REQUIRED WORK: Write each line again exactly as it is, from the opening line of the records below through the one containing "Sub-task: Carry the", and add nothing.
== EXCERPTED DATA ==
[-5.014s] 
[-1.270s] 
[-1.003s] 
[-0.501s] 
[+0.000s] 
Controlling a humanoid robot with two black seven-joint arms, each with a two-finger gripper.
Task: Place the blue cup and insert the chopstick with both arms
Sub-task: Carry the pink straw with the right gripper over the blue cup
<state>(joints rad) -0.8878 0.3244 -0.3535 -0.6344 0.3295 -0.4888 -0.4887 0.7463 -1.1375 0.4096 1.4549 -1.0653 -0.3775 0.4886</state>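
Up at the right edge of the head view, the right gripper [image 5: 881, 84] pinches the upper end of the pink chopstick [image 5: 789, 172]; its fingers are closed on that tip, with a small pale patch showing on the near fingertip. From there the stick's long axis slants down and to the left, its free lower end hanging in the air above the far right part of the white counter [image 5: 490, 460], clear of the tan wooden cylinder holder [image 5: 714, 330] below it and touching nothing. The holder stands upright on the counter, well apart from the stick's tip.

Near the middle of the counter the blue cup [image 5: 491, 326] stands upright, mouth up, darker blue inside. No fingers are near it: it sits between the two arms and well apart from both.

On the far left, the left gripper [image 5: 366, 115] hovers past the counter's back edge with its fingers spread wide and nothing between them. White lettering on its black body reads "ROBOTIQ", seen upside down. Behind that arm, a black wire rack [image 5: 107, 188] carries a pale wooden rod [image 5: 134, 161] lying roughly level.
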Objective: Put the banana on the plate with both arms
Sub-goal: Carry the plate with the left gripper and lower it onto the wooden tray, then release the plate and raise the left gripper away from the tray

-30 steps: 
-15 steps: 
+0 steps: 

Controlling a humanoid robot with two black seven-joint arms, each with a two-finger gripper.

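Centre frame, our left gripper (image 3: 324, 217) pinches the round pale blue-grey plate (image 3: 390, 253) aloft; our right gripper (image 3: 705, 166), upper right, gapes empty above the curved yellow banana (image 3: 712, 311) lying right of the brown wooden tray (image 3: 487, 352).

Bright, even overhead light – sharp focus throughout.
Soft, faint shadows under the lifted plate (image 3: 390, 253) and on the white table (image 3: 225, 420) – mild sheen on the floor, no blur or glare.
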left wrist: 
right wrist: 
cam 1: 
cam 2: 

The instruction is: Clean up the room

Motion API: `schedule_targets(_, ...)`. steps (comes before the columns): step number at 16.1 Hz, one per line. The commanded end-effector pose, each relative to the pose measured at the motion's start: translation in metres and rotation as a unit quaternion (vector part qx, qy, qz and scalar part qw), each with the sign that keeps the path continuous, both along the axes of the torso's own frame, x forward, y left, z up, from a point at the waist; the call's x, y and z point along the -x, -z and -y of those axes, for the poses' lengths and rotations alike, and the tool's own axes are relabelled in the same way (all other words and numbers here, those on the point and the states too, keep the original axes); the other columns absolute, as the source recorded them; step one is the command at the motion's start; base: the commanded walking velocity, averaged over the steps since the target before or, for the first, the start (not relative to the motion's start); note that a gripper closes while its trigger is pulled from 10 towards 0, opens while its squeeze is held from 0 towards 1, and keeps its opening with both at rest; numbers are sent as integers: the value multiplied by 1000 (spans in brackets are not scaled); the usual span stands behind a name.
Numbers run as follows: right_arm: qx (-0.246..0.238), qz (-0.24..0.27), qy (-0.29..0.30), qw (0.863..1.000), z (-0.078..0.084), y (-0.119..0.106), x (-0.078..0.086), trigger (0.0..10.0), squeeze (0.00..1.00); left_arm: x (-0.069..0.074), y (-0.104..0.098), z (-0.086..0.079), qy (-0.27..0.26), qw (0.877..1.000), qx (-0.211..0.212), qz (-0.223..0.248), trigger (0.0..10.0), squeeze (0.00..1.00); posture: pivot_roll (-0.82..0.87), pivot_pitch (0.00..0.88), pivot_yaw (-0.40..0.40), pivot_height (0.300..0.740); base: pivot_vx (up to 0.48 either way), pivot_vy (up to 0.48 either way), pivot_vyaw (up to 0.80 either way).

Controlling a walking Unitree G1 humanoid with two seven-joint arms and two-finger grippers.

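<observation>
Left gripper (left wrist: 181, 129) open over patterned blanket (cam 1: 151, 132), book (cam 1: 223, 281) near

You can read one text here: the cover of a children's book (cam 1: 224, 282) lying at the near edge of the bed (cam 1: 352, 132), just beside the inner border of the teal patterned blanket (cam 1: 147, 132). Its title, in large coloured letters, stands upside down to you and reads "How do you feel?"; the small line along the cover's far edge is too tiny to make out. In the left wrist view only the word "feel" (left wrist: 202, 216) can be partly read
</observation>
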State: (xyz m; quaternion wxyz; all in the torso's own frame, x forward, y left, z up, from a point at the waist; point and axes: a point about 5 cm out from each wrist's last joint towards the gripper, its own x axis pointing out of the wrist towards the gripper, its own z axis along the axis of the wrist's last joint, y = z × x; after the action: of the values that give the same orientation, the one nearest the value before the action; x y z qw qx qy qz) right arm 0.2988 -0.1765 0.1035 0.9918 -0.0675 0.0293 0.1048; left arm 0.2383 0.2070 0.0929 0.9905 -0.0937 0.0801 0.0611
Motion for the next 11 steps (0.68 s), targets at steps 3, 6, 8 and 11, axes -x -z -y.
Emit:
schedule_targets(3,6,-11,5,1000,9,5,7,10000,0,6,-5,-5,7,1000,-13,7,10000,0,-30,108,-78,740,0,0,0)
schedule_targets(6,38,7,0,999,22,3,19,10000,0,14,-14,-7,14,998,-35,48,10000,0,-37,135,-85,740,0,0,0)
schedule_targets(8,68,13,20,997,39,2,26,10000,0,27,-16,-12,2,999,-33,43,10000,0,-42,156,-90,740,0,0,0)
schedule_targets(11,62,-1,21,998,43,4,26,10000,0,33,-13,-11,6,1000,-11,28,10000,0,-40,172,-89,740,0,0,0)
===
EXPECTED ANSWER:
[-5.014s] 
[-1.270s] 
[-1.003s] 
[-0.501s] 
[+0.000s] 
Controlling a humanoid robot with two black seven-joint arms, each with a two-finger gripper.
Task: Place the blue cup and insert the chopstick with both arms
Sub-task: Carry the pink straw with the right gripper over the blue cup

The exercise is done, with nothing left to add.